It was with great sadness that I learned of the death of Trevor Elliott. He was a great wine educator, undertaking rigorous research on the topics he presented, but always aware that his audience sought both knowledge and entertainment. He was also a steadfast friend.

Trevor was an early member of the Association of Wine Educators. He recognised quickly the value of the ‘collective’ and worked tirelessly and fastidiously for many years to develop the Association and ensure it maintained the highest standards. Wink Lorch has written elsewhere on the valuable assistance he gave in the formation of the Constitution. He was never afraid to raise pertinent and difficult questions at meetings, but was always constructive and recognised the challenges faced and
the hard work undertaken by those tasked with the running of the AWE.

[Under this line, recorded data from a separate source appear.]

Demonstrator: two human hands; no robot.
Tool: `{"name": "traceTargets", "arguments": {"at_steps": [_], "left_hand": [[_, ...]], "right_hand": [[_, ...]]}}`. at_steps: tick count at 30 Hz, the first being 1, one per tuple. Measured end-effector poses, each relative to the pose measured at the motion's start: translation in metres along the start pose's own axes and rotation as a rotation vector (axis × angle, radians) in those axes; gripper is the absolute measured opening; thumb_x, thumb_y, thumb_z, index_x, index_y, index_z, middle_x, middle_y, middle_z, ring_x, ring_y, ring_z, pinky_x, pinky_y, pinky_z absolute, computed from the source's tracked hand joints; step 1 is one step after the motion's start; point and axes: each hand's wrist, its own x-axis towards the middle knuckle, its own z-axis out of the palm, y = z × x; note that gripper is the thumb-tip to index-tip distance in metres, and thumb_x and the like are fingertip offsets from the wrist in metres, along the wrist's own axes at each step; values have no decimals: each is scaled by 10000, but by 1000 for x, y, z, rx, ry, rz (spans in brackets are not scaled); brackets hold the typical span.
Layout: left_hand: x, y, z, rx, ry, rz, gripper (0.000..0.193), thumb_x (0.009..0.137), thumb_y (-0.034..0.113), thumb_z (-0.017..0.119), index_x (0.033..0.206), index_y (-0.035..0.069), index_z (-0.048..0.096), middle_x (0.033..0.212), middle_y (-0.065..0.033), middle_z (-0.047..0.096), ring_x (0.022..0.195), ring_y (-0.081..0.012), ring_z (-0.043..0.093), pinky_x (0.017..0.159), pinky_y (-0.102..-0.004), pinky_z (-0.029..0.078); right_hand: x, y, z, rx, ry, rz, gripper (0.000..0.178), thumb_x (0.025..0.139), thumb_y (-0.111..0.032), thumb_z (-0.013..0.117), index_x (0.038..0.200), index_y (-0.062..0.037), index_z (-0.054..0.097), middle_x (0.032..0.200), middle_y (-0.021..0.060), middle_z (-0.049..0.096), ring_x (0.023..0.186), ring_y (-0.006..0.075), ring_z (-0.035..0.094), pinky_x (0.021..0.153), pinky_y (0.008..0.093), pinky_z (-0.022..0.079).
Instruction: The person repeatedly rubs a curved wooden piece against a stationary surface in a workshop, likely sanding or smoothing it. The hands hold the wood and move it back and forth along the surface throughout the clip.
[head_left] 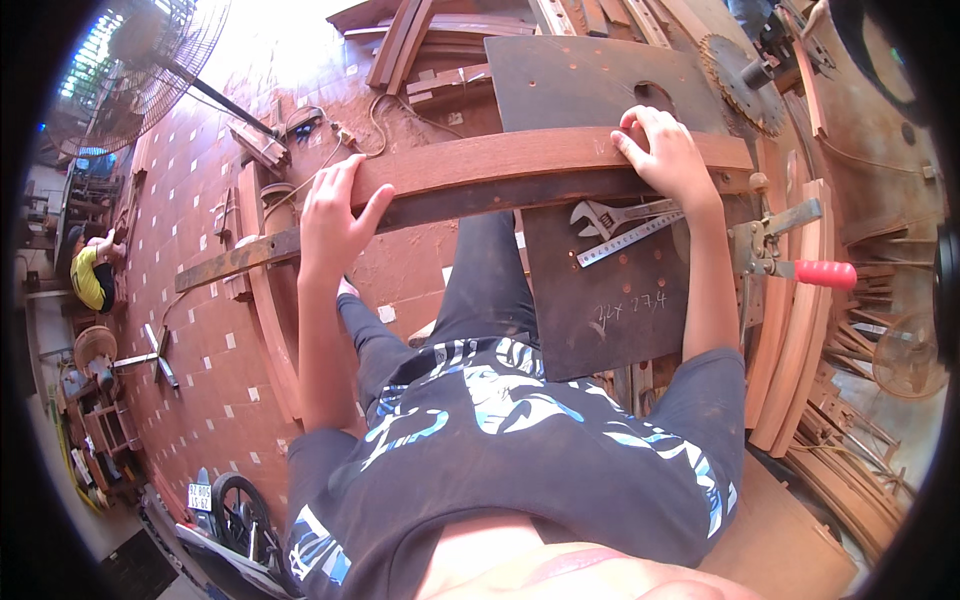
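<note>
A long reddish wooden board lies crosswise in front of me, along a dark straight bar that sticks out past it on the left. My left hand grips the board's left end, its thumb apart from the fingers. Toward the other end, my right hand is closed over the board with bent fingers. Below the right hand, an adjustable wrench and a steel ruler lie on a dark metal plate. A toggle clamp with a red handle sits right of the plate.
A toothed circular saw blade stands at the plate's far right. Long timber strips run along the right side. A large fan stands far left, and another person crouches beyond the tiled floor.
</note>
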Motion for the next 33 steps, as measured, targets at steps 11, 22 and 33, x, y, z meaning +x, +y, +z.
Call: {"name": "traceTargets", "arguments": {"at_steps": [11,22,33], "left_hand": [[-22,11,20,189,213,-22,538,927,440,689,1345,102,656,1137,-107,721,1019,-301,686,894,-410,539],[-24,-7,9,-16,76,62,544,981,295,644,1489,127,545,1095,-181,728,916,-363,703,828,-420,537],[-17,-22,29,-207,170,-227,629,984,462,635,1473,73,562,952,-169,751,860,-286,715,784,-382,529]], "right_hand": [[-16,3,44,96,479,-100,182,929,-242,695,1006,-77,699,1038,91,713,1086,306,636,1033,451,457],[-14,11,50,101,634,-171,132,891,-178,708,945,-63,745,1061,74,694,1084,272,628,980,434,487],[-11,18,57,103,710,-191,158,906,-209,662,916,-69,734,968,69,734,1023,272,659,962,417,492]]}}
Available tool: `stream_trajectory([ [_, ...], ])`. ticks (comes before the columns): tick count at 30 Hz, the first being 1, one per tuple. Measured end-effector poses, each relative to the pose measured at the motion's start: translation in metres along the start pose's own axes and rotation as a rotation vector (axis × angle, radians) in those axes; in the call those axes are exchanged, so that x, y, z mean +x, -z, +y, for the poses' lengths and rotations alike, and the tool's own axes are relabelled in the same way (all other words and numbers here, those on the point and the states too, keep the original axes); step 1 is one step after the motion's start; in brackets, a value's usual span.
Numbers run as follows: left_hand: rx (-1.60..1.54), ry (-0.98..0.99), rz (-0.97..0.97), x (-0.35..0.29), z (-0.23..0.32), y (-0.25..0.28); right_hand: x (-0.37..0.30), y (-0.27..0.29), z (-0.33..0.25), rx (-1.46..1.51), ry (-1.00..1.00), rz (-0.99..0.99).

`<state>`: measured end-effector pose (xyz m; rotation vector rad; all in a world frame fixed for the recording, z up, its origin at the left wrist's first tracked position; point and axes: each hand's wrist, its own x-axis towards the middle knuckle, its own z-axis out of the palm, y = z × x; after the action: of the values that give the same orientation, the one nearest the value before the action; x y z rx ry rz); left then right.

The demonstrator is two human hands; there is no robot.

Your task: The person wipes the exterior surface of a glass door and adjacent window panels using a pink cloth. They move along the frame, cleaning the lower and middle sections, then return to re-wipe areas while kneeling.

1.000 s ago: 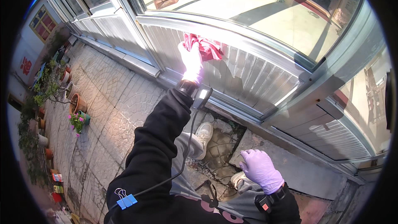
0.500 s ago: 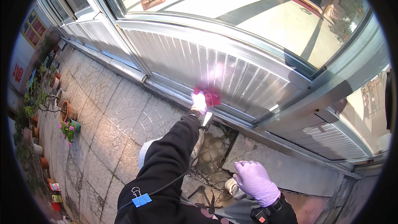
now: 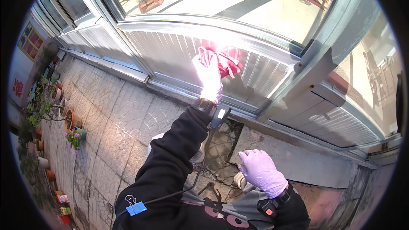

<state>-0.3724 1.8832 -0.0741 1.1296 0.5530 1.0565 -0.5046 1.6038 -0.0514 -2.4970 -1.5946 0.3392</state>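
Observation:
My left hand (image 3: pixel 208 74), in a pale purple glove and washed out by sunlight, is closed on a pinkish-red cloth (image 3: pixel 226 63). The cloth is bunched up and held against the upper part of a grey ribbed metal panel (image 3: pixel 170 53) below a large window. Bright glare hides part of the cloth and the fingers. My right hand (image 3: pixel 263 171), gloved the same way, hovers over or rests near my right knee with its fingers curled in; nothing shows in it. A black device with a small light screen (image 3: pixel 220 114) and a cable hangs by my left wrist.
The window glass (image 3: pixel 238 4) spans the top. Metal sills and frame posts (image 3: pixel 294 72) border the panel. Below lies a concrete slab (image 3: pixel 294 157) beside broken paving. Potted plants (image 3: pixel 73 120) line the patterned pavement on the left. A blue binder clip (image 3: pixel 136 208) pins the cable to my sleeve.
My left hand has moved up the panel with the cloth, from the bottom rail to near the top edge. My right hand stays by the knee, still curled.

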Motion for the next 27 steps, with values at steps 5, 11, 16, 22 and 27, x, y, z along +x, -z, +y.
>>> stream_trajectory([
  [5, 0.017, 0.105, 0.166, -0.020, -0.119, 0.028, 0.001, 0.002, 0.004, -0.005, -0.022, -0.077],
  [11, 0.229, 0.715, 0.051, -0.012, -0.173, 0.073, 0.012, 0.004, 0.007, 0.085, -0.080, -0.164],
  [16, 0.085, 0.560, 0.329, 0.002, -0.144, 0.057, 0.013, 0.004, 0.001, 0.083, -0.058, -0.156],
  [22, -0.140, -0.105, 0.180, 0.083, -0.008, 0.053, -0.001, 0.001, -0.002, 0.009, 0.029, -0.048],
  [27, 0.241, -0.267, -0.031, 0.103, 0.082, 0.052, -0.011, -0.001, -0.002, 0.015, 0.030, 0.070],
])
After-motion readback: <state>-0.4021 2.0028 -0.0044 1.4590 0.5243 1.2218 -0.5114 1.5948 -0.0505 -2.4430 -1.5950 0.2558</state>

Trevor came to wine as a second career. He was originally a chemistry teacher, who went through the ranks and became a headmaster. I really believe that those who come to wine professionally from a ground point of a love of the product make the best educators, writers and winemakers.
Although Trevor’s backgrounded was firmly grounded in science, he recognised that this is far from the wine lover’s mind when tasting and appreciating the liquid in the glass.

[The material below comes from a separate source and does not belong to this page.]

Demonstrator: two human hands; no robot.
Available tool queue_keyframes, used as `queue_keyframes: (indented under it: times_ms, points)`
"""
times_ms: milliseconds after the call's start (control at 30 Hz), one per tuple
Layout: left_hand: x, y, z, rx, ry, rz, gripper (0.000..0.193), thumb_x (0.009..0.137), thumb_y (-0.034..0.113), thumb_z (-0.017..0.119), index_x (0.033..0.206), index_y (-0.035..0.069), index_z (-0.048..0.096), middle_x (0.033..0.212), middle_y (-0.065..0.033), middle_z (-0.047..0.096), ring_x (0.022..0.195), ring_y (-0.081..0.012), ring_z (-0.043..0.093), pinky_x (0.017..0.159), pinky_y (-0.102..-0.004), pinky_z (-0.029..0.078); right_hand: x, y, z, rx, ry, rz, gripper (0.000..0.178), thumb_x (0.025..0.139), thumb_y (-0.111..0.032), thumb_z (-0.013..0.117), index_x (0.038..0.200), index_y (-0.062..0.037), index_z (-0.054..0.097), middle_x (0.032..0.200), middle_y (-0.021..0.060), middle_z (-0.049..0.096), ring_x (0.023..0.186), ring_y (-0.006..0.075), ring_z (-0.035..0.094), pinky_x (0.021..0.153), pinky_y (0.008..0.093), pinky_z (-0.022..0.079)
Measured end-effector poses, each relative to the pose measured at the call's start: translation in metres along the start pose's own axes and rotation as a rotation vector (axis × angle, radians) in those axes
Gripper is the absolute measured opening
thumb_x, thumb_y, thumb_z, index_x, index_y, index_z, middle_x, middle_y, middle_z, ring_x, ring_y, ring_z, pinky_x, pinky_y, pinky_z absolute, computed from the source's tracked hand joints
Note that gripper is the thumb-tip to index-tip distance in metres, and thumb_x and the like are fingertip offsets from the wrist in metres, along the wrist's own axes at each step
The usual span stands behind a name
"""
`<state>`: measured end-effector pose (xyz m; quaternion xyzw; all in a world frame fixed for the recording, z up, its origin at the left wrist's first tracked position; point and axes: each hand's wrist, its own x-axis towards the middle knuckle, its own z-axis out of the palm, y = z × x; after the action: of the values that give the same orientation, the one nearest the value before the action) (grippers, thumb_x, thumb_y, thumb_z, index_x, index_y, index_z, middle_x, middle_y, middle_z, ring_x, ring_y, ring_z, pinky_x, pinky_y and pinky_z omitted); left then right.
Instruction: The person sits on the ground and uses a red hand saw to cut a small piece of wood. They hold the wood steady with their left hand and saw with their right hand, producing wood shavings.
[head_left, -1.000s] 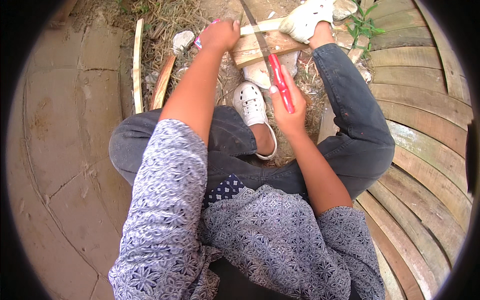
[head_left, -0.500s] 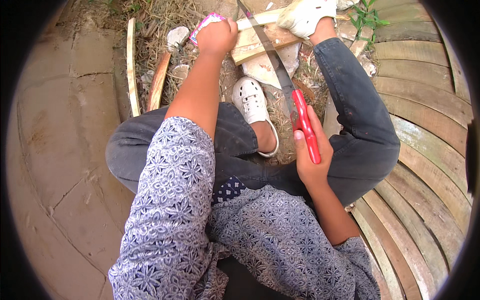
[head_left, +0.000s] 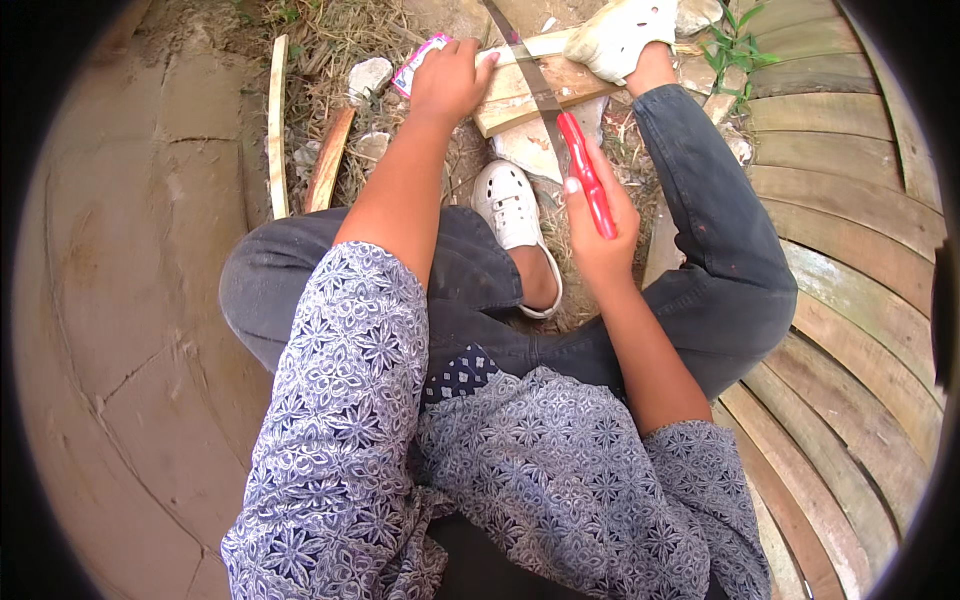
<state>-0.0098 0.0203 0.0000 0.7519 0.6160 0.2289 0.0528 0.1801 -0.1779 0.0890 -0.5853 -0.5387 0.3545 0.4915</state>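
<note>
My right hand (head_left: pixel 607 232) is closed round the red handle (head_left: pixel 588 172) of a handsaw. Its long dark blade (head_left: pixel 536 78) slants away to the top edge and crosses a narrow pale wooden strip (head_left: pixel 552 46). Over the strip's left end, my left hand (head_left: pixel 448 82) is closed, its fingers bent round the wood. A pink and white packet (head_left: pixel 418 62) shows beside that hand; whether the fingers also hold it cannot be seen. My right foot in a white clog (head_left: pixel 612 45) rests on the strip's right part. A thicker wooden block (head_left: pixel 510 108) lies beneath the strip.
Below the block is a pale flat stone (head_left: pixel 530 150). My other white clog (head_left: pixel 507 205) stands close by. Two loose wood pieces (head_left: pixel 328 160) lie left among dry grass and stones. Bent-looking wooden slats (head_left: pixel 840 200) run along the right, and cracked bare ground (head_left: pixel 130 300) along the left.
My right hand has pushed the saw forward and slightly left, away from my body. My left hand has shifted slightly right, its fingers now spread further over the strip.
</note>
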Motion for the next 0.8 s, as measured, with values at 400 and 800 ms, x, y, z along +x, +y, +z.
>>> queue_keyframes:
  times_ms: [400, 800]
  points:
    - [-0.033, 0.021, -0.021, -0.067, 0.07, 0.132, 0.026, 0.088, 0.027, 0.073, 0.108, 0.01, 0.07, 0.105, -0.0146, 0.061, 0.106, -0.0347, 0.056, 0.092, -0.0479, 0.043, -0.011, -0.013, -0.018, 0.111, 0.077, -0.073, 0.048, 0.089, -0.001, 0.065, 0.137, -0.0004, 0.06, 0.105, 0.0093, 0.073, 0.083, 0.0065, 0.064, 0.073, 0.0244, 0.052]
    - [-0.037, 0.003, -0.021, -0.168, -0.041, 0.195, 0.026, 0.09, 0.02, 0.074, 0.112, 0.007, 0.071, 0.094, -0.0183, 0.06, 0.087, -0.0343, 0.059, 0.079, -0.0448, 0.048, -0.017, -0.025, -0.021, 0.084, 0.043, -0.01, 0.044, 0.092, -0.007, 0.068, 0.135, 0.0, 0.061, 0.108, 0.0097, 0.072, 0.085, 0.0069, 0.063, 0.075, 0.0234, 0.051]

He did not suffer fools gladly. I well recall an incident with Trevor in Bordeaux some 20 years ago. We were seated next to each other, tasting Bordeaux Supérieurs, at an event hosted by the Syndicat Viticole des AOC Bordeaux & Bordeaux Supérieur. The wines were presented by the Château owners and winemakers. We both raised one of the wines to our noses at the same time, and immediately gave each other ‘the look’. The wine was haloanisole tainted (so-called cork taint). Trying to be discrete, I took my glass to the property owner, and indicated our concerns. “Cest parfait”, was the response. With a shrug of my shoulders I returned to Trevor. “I’m not having that”, he said and immediately went to remonstrate with the Château owner. Some months later I visited the property in question, and upon entering the chai was immediately struck by the musty reek of haloanisoles – the barrel room was contaminated. It was this incident with Trevor that set me on the road that culminated in the writing of ‘Wine Faults and Flaws: A Practical Guide’. Trevor proof read some chapters of this, and the entire ‘Wine Production and Quality’ book, offering numerous valuable suggestions. Correct grammar was important to him, and we had many a long discussion on split infinitives and the use (or not) of the Oxford Comma.

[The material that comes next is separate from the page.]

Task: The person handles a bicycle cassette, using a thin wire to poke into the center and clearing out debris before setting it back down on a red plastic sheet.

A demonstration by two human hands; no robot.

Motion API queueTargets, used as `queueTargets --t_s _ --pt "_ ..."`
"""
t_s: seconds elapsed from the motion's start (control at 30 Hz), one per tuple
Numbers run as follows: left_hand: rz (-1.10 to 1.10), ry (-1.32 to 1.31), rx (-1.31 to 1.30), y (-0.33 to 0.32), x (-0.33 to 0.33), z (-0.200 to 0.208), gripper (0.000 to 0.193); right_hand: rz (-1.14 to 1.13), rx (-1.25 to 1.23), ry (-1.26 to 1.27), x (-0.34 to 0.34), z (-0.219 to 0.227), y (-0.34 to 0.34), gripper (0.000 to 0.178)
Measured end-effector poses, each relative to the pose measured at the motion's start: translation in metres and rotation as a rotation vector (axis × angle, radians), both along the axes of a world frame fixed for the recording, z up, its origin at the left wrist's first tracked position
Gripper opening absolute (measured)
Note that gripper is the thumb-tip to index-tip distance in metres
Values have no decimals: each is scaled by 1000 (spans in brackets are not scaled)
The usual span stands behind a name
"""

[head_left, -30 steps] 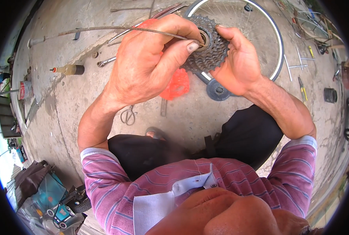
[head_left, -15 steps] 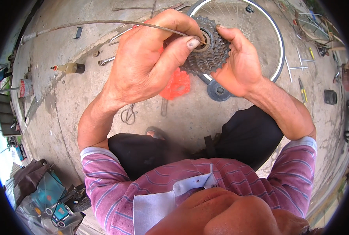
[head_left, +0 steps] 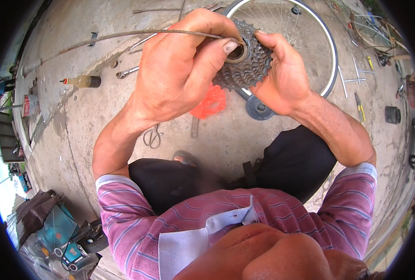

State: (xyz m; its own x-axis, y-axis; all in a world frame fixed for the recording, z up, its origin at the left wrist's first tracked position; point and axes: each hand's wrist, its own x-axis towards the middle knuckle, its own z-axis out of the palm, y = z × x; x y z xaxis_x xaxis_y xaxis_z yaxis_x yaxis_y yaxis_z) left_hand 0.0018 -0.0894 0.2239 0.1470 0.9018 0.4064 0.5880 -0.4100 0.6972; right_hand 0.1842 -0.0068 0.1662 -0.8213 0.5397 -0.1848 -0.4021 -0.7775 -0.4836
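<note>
My right hand (head_left: 284,74) grips a dark, greasy bicycle freewheel (head_left: 252,67) by its toothed right rim, thumb on top. My left hand (head_left: 179,70) pinches a long, thin, rusty rod (head_left: 123,34) between thumb and fingers. The rod's tip is at the round opening in the freewheel's centre; my left thumb partly hides the spot. From there the rod runs leftward, slightly curved, past my knuckles. Below the freewheel, a crumpled red plastic bag (head_left: 210,102) and a dark round disc (head_left: 259,108) lie on the ground.
A bicycle wheel (head_left: 332,51) with a white rim lies beyond my hands. On the concrete floor are a bottle of yellowish liquid (head_left: 84,81), a wrench (head_left: 127,72), scissors (head_left: 152,136), yellow-handled pliers (head_left: 359,107) and a black cylinder (head_left: 392,115). A teal vehicle (head_left: 60,228) stands at lower left.
The rod's far end has dipped lower, and its tip has shifted toward the upper edge of the freewheel's central opening. My left thumb has moved slightly up; my right hand keeps its grip.
</note>
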Motion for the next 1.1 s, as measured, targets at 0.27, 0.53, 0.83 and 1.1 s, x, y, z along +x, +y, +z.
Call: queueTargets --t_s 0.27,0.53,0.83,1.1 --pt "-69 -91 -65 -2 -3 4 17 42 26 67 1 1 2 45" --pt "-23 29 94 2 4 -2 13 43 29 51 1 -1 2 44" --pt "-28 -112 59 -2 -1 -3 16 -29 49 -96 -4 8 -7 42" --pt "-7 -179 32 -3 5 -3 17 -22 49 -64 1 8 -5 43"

Trevor’s wine knowledge was broad, and he was an expert on the wines of South Africa, Portugal and, particularly, Madeira. To my mind, his book ‘The wines of Madeira’ is a seminal work. Somewhat amusingly the title of the book on the cover is all in lower case! In the late stages of the
book’s preparation he hit something of a wall, and I spent several days with him helping in structuring of the work, and undertaking some sub-editing. He was eternally grateful for this. The book is self-published, but he sold copies in many countries and received numerous great comments
from readers. The reviews on Amazon are all 5 star.

Trevor: thanks for being such a good friend, for all your work for the AWE and the world of wine. And Trevor, please forgive any grammatical errors in this appreciation!


Leave a reply

Your email address will not be published. Required fields are marked *


The reCAPTCHA verification period has expired. Please reload the page.

©2024 Association of Wine Educators

Disclaimer | Contact us | Alcohol Unit Consumption Guide

Log in with your credentials

Forgot your details?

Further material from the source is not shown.